Ah, but the Super Bowl constitution has been amended, too. When Commissioner Pete Rozelle, the General Washington of the pro football wars, found peace and created the Super Bowl, his guiding principal was that the heart of winter was no time to play important football games. No -- the championship must be exported to more benign latitudes, leaving January to do its mischief to temperate America without tarnishing the gridiron game and forcing team season-ticket holders to venture out into an ugly second season.
In 1967, Rozelle's first Super Bowl was played right about now, in mid-January.
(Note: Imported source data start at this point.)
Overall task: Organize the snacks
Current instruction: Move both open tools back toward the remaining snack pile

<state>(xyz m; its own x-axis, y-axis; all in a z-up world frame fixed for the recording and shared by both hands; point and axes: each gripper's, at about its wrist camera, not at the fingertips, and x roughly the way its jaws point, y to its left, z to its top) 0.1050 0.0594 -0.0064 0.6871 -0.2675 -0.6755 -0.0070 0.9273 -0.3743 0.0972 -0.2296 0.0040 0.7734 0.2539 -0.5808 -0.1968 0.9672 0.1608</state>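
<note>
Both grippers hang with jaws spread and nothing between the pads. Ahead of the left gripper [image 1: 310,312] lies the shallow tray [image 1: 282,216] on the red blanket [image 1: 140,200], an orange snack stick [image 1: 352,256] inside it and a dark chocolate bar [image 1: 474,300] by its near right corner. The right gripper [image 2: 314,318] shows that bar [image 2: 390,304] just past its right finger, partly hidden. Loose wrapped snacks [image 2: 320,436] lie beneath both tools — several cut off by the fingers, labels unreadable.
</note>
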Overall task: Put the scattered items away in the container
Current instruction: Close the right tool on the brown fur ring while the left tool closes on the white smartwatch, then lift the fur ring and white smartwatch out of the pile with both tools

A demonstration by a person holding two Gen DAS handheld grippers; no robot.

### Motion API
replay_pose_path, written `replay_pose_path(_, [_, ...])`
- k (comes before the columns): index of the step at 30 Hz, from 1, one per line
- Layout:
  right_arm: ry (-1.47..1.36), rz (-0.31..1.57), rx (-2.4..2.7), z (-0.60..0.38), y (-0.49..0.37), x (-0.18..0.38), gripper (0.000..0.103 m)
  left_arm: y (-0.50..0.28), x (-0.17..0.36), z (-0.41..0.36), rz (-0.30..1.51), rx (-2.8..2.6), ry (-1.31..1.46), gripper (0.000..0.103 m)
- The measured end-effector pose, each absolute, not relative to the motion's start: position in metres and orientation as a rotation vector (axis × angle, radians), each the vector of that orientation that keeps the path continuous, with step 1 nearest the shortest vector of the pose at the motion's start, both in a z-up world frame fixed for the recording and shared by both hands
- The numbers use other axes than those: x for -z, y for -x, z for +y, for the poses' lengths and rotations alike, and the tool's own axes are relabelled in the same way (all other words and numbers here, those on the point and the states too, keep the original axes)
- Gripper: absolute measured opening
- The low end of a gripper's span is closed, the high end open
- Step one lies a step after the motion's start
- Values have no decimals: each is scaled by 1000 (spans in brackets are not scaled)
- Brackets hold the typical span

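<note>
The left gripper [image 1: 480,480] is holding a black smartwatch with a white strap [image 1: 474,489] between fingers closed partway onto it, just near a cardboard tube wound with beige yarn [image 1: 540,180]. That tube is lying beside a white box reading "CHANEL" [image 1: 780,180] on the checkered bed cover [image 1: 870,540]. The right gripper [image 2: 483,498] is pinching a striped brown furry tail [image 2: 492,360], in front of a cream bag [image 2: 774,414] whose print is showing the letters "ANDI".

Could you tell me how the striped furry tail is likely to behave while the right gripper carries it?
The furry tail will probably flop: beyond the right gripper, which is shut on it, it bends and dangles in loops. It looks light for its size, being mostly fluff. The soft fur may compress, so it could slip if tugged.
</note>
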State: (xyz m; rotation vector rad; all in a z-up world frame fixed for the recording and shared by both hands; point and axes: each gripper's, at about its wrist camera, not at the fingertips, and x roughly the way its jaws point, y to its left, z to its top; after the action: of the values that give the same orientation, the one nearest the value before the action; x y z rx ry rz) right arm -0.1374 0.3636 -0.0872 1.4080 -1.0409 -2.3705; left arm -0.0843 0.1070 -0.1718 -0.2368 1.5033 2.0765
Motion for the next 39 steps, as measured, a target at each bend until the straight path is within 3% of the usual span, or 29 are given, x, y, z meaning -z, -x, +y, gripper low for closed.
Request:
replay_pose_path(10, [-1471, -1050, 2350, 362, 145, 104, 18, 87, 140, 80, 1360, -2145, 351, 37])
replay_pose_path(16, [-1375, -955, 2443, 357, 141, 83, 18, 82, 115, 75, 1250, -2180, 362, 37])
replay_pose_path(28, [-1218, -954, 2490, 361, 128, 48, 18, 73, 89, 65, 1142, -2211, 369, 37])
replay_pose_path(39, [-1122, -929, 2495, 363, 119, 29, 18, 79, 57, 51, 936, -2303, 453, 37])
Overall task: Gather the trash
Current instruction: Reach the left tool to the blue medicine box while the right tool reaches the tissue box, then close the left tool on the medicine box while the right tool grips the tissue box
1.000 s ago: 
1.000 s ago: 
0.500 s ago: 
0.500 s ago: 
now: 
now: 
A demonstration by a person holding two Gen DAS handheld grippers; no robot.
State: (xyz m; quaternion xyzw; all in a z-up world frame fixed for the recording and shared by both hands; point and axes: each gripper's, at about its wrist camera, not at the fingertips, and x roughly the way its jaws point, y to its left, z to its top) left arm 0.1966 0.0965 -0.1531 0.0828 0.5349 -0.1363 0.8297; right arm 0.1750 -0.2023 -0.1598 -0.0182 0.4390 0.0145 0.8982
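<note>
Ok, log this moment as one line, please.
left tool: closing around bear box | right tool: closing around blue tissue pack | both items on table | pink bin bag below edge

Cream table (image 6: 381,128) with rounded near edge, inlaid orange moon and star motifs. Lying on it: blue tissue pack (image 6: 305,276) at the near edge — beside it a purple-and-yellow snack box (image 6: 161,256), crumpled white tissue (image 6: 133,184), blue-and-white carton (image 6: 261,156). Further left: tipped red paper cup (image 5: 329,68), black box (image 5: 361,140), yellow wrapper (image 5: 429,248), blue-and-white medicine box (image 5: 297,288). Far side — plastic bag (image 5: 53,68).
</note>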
This year, it will go on three weeks later: Feb. 6, with playoff games scheduled all January, in places like icy Massachusetts and suburban Lake Michigan. Sleigh bells ring, are you listening?
And sacrilege to the memory of Pete Rozelle: the 2014 Super Bowl itself will actually be played in New Jersey, a snow-covered land whose governor was pilloried for abandoning the state to take refuge in Disneyworld.
Jersey? Not so ... sure.
Come on: who knows The Garden State climate better? The chubby governor, who leaves New Jersey for Florida, or the fat-cat NFL, which foists the Super Bowl on us there?
To compound this madness, NFL owners want to add two games to the annual schedule, thus taking the Super Bowl closer to Presidents Day than Groundhog Day. The addition of extra games would come at a time when even the owners agree that no longer can we blithely employ that hoary euphemism, "there's a player shaken up on the field" ... when in fact, he's laid out with a concussion or some other serious battlefield wound.
Pro football -- played by behemoths who clang into each other at warp speed -- is a brutal game that uses up bodies, and to lengthen the regular schedule to 18 games, some on frozen fields, seems irresponsible, if not grotesque.
But NFL ratings are sky-high and winter is great for television precisely because the frosty weather keeps many Americans inside, where they can gather around the high definition and watch January from the safety of their homes.